Keywords: cytotoxicity, elastomers, cell culture, orthodontics
Latex elastics are commonly used in orthodontic treatment, however, the protein content of latex is a known allergen. Allergy caused by latex proteins, including immediate hypersensitivity reactions1,2, has been well documented1, and the prevalence of latex allergy has been reported to be between 3% and 17%3,4. Moreover, professionals and patients are at greater risk of hypersensitivity reactions5.

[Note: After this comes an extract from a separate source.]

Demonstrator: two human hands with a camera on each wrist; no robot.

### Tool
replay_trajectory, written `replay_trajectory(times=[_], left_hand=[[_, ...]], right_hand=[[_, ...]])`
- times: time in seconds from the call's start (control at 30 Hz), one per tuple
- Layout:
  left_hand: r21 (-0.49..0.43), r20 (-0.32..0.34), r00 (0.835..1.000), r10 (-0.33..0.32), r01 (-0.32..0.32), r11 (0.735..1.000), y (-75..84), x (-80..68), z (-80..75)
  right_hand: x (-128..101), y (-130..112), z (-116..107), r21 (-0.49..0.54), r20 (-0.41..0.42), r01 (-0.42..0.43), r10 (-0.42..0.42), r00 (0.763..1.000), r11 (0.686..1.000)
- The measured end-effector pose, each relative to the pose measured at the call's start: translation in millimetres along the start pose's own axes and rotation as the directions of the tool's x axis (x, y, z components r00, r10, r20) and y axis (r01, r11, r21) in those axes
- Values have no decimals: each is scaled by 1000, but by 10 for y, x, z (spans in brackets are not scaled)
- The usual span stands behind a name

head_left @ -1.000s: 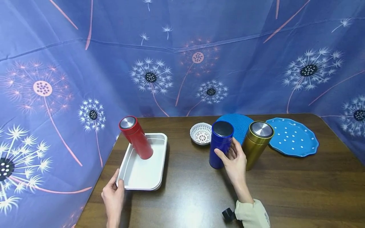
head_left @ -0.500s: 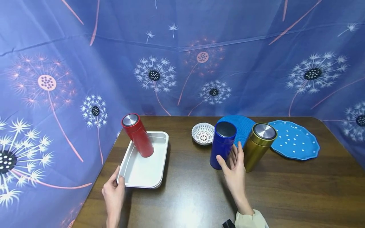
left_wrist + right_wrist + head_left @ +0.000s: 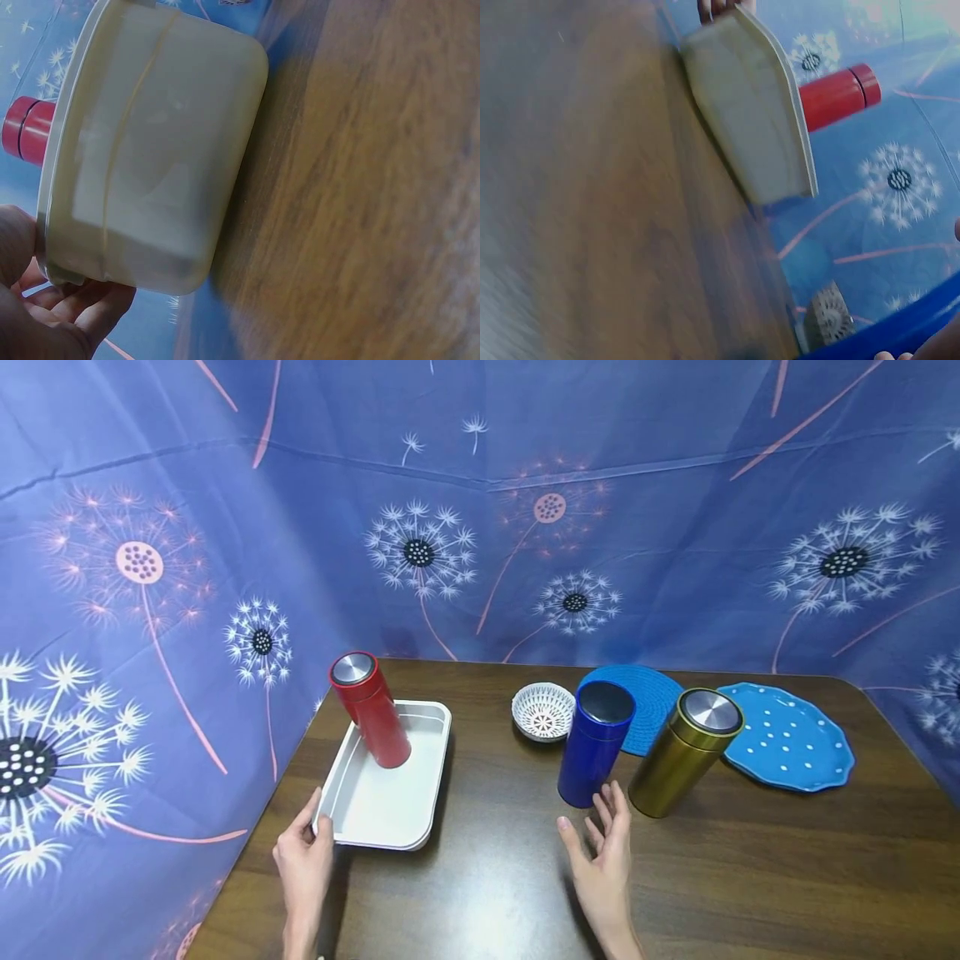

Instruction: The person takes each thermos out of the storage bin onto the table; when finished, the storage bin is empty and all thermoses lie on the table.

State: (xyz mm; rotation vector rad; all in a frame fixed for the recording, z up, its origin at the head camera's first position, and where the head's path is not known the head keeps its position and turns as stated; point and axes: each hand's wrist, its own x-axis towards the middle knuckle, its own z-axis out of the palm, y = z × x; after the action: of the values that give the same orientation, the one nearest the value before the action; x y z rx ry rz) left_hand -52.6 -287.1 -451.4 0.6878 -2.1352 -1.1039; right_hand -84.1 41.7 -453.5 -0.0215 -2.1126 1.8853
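My left hand (image 3: 303,864) grips the near left corner of a white plastic tub (image 3: 375,842), thumb at the rim and fingers beneath it. A red thermos flask (image 3: 382,718) stands in the tub; in the left wrist view only the top of the flask (image 3: 31,131) shows past the rim. My right hand (image 3: 600,868) has its fingers spread and holds nothing, with fingertips near the base of a blue thermos flask (image 3: 592,752). That flask stands upright on the table. To its right stands a gold thermos flask (image 3: 678,760).
Behind the blue flask lie a small white patterned bowl (image 3: 543,712) and a round blue woven mat (image 3: 645,693). A blue polka-dot plate (image 3: 795,735) sits at the back right of the wooden table (image 3: 750,877). A blue dandelion-print cloth (image 3: 480,527) hangs behind.
My right hand has let go of the blue flask and drawn back toward me. The left hand keeps its hold on the tub. The whole head view has shifted slightly.
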Motion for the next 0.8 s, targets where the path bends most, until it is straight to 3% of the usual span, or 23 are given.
replay_trajectory(times=[0.37,0.6,0.8], left_hand=[[-7,-3,1000,26,-26,1000,-31,31,11],[-26,-12,1000,16,-17,1000,-45,59,18],[1,-18,999,32,-32,999,-68,57,42]], right_hand=[[-195,-86,236,32,161,11,-16,987,999],[-32,-143,477,97,303,10,-39,952,995],[191,-327,709,185,356,-5,-62,932,983]])
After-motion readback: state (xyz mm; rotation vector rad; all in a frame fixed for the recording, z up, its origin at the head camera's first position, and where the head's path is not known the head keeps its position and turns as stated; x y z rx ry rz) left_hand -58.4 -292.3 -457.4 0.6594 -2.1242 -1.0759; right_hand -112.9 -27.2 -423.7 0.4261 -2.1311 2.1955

The production of prevulcanized latex involves mixing natural rubber latex with stabilizers and vulcanizing chemical2,5. The process adds some potentially toxic compounds. Stabilizers and cross-linking agents such as zinc oxide, dialkyldithiocarbamate (DTC) accelerators, and sulfur are added to the natural rubber latex during manufacture5.
As an alternative to latex, different types and compositions of elastomers, such as polyurethane and silicone elastics have been launched on the market, in order to decrease the risk of allergic reactions caused by latex orthodontic elastics. Among these reactions2, swelling and stomatitis, erythematous oral lesions, respiratory reactions, and even anaphylactic shock, the most severe form of allergy3, can be cited.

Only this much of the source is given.